Participant flow through the study is shown in Figure 1. A total of 17,972 women were eligible to participate with 3,022 completing the survey (16.8% response rate). A total of 2,665 participants completed the survey in response to the email and 357 in response to other adverts. Demographic data for the final sample are shown in Table 1.

FIGURE 1

Figure 1. Survey sampling.

TABLE 1

Table 1. Participant demographics (n = 3,022).

Menstrual function

Menstrual function data can be seen in Table 2. A total of 18% of women had a current menstrual disturbance (oligomenorrhoea or amenorrhoea), 25% of women had a history of amenorrhoea, and 14% of women had delayed menarche.

TABLE 2

Table 2. Menstrual function (n = 3,022).

Exercise behaviors, risk of eating disorders, and psychological well-being

Exercise behaviors, risk of eating disorders, and psychological well-being data are presented in Table 3. Most women had not been on a field exercise (65%) or completed an arduous military training courses (83%) in the last 12 months and did not play sport (63%). Most women conducted < 1 h·week⁻¹ of military physical training (43%) and 1 to 3 h·week⁻¹ of personal physical training (38%), and slept 6 to 7 h per night (67%). A total of 13% of participants were high risk of an eating disorder according to the BEDA-Q and FAST scores, with a further 34% at risk of disordered eating according to the FAST score. A total of 25% of participants had symptoms of anxiety (GAD-7 score ≥ 10) and 26% had symptoms of depression (PHQ-9 score ≥ 10).

TABLE 3

Table 3. Exercise behaviors, risk of eating disorders, and psychological well-being (n = 3,022).
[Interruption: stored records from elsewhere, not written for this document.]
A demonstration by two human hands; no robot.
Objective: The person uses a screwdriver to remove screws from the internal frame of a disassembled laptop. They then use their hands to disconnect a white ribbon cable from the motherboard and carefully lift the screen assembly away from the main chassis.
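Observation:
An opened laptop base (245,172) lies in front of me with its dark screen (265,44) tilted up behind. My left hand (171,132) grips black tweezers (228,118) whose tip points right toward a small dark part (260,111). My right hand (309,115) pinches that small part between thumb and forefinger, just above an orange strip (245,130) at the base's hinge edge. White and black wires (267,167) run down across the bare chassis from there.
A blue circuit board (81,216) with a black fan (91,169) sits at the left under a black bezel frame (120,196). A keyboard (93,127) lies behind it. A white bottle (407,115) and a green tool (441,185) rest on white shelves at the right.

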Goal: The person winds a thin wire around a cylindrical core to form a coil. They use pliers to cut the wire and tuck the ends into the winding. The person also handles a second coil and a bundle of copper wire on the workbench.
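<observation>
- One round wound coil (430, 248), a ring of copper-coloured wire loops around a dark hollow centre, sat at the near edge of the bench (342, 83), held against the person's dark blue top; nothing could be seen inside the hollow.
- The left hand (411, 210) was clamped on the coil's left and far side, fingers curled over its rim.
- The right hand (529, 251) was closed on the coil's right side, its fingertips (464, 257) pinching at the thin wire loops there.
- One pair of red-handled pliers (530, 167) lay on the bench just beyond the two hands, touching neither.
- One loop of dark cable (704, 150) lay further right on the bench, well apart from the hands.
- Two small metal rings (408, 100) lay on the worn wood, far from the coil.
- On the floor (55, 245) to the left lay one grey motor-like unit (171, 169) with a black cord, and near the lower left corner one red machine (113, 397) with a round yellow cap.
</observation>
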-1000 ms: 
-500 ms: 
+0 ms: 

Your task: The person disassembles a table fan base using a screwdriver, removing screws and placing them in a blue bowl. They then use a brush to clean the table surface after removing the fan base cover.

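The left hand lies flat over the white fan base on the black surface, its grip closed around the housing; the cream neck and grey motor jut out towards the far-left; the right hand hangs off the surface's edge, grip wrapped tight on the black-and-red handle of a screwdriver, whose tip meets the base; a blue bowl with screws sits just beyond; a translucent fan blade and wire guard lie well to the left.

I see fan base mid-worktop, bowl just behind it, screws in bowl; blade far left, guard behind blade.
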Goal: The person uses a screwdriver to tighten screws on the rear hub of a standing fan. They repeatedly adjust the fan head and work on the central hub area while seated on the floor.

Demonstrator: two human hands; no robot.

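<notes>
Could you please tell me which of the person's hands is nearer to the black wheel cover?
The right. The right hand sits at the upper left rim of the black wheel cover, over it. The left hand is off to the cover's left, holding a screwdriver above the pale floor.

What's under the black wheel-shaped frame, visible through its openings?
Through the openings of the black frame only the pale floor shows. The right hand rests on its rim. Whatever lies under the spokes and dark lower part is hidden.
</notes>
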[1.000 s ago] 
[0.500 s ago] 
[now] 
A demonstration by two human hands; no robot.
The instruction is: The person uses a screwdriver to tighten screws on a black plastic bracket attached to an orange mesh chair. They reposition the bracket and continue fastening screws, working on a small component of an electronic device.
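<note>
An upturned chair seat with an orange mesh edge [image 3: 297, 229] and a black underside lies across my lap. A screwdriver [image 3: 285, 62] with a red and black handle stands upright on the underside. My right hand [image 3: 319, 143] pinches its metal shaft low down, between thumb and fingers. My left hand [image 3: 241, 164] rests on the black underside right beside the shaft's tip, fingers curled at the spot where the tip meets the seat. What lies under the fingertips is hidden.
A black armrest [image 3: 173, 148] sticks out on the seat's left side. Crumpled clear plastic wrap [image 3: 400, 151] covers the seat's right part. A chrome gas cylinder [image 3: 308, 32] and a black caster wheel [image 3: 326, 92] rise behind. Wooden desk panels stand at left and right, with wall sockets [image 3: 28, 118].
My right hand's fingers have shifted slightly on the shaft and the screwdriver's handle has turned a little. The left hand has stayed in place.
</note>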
Risk factors for menstrual dysfunction

Associations between demographics and menstrual disturbances are shown in Table 4. Women aged 35 to 39 years and 40 to 44 years were at lower risk of oligomenorrhoea or amenorrhoea compared with women aged 17 to 24 years (p ≤ 0.003). Women aged 40 to 44 years were at a lower risk of a history of amenorrhoea compared with women aged 17 to 24 years (p = 0.004). Women who sleep ≥ 8 h were at a lower risk of a history of amenorrhoea compared with women who sleep ≤ 5 h (p = 0.006).

TABLE 4

Table 4. Associations between demographics and menstrual function.

Associations between exercise behaviors and menstrual disturbances are shown in Table 5. Exercise behaviors were not associated with current oligomenorrhoea or amenorrhoea. Women completing > 10 days of field exercise in the last 12 months were at higher risk of history of amenorrhoea than women completing 0 days of field exercise (p = 0.004).

TABLE 5

Table 5. Associations between exercise behaviors and menstrual function.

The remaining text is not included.